Is there any particular reason you are bridging the interfaces like that?
It would probably be better to bridge the Comcast device and NAT both internal subnets in pfSense.
Steve
-
I allow all IPv4 and IPv6 traffic through so UPD 4500 is open. The VLAN has one firewall rule blocking it from the LAN PCs but that's it. And this only happens on the LAN 172.20 network not the VLAN network. I checked the firewall logs and no blocked traffic. It appears to have something to do with the bridge. Where as when I use the cell phone over the VLAN and pfsense works more like a normal router performing NAT, DHCP it works fine. It just happens when on a cell phone and the traffic passes through the bridge to the Comcast router/modem and out. And like I said it works, the call just goes silent for 10 seconds or so then back to normal. Yes I bridge the box this way so one I can monitor all traffic coming through and 2 so that I can easily remove the pfsense box, plug the Ethernet cable in from Comcast to the switch and the only thing I lose is the external wireless.
-
It could also be the Comcast box borking at the traffic in some way that pfSense corrects when it is routing. In bridge more it just gets passed to the Comcast router, there's not much that it can do there.
You only need UDP open outbound. You shouldn't have to open anything, that traffic should be passed by default.
Steve
-
Just trying to wrap my head around why your doing it like that.. What are you trying to accomplish other then over complex setup?
-
Is that Comcast box in gateway or bridged mode? If gateway, you have double NAT. Also, why do you have both LAN and OPT1 between the switch and pfSense? Why is WAN/LAN bridged to OPT2? What does OPT2 connect to? I don't see it on the diagram.
-
I would guess that the WAN/LAN bridge is assigned as OPT2 so that OPT1 can NAT to it for upstream access.
But a screenshot of the NIC assignments would clear that up.Steve
-
I everyone. Thanks for all your input and advice. I did finally figure out what my issue was. The wireless APs were configured to not allow an untagged VLAN. So when the phone connected to internal SSID the traffic was tagged with the default VLAN ID which is also the default LAN ID. I'm assuming that during the phone call the tag eventual got dropped because the network realized it does not need a tag. That must be what caused the slight delay in silence. allowing an untagged VLAN on the wireless AP has fixed this issue.
Again thanks for everyone's help and advice!
One more question. Is there a way to close out a post?
Thanks,
-
If your issue/question has been answered/solved - you can edit the thread title to reflect that [solved] for example.
-
Hmm, that explanation seems unlikely. VLANs don't just stop using tags like that. Either traffic is tagged onto a VLAN or it's not.

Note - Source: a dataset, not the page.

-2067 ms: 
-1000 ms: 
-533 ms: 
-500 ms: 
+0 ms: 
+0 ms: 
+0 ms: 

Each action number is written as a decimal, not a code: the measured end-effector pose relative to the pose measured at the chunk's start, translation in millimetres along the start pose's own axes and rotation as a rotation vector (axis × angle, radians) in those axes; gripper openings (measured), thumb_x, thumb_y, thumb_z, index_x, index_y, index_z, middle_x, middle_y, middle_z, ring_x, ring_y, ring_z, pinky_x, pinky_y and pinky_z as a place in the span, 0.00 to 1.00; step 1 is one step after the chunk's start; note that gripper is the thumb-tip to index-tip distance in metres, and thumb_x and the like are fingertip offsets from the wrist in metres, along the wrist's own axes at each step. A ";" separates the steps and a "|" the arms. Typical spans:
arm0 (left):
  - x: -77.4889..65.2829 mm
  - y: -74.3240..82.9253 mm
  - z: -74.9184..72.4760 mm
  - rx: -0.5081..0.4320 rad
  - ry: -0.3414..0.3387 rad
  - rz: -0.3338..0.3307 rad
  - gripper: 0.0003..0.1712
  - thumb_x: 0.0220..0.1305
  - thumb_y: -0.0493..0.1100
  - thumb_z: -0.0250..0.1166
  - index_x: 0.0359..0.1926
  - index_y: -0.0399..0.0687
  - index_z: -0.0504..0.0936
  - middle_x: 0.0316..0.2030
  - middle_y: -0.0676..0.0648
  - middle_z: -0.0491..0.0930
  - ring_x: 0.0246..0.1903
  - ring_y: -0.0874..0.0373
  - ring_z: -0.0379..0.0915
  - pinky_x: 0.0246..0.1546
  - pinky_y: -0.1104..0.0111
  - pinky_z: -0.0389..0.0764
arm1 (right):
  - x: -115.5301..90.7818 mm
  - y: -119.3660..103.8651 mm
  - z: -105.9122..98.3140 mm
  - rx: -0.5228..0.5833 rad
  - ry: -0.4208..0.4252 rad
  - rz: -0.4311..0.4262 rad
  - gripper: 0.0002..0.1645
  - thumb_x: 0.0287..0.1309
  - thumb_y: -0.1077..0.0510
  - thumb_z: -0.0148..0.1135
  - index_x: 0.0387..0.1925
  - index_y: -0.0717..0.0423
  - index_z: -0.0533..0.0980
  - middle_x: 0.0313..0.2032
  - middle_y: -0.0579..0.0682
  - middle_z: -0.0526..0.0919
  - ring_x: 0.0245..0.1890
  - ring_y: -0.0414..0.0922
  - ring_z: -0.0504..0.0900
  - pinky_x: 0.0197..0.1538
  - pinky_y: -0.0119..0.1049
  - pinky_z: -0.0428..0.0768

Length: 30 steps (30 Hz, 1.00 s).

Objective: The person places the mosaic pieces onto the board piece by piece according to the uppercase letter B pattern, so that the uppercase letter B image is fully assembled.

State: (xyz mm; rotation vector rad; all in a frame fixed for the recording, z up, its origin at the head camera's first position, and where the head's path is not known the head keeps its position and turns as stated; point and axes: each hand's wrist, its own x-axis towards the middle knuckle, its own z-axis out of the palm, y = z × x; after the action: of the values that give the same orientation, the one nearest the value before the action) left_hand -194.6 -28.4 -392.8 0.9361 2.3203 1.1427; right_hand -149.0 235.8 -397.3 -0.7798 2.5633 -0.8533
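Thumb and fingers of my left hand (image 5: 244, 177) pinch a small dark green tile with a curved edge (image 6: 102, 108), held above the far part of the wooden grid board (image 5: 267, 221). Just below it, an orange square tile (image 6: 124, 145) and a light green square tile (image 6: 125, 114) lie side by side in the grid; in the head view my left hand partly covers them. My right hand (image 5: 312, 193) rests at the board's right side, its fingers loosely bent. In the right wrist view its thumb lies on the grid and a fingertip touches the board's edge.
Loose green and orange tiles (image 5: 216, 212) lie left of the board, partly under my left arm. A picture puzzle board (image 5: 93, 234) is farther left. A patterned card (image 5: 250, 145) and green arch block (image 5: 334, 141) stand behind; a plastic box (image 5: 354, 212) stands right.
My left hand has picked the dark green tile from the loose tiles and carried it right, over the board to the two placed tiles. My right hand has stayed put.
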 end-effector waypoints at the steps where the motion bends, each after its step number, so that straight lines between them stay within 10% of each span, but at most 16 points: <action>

Still, glad you were able to resolve it.Steve
-
@demoso said in WIFI calling hiccup over bridge:
allowing an untagged LAN on the wireless AP has fixed this issue
Normally, when you use VLANs with an AP, it's to use multiple SSIDs. While you could send VLAN frames over WiFi, I really don't see the need to, in that you're unlikely to have something like a phone and computer share the same cable with different subnets.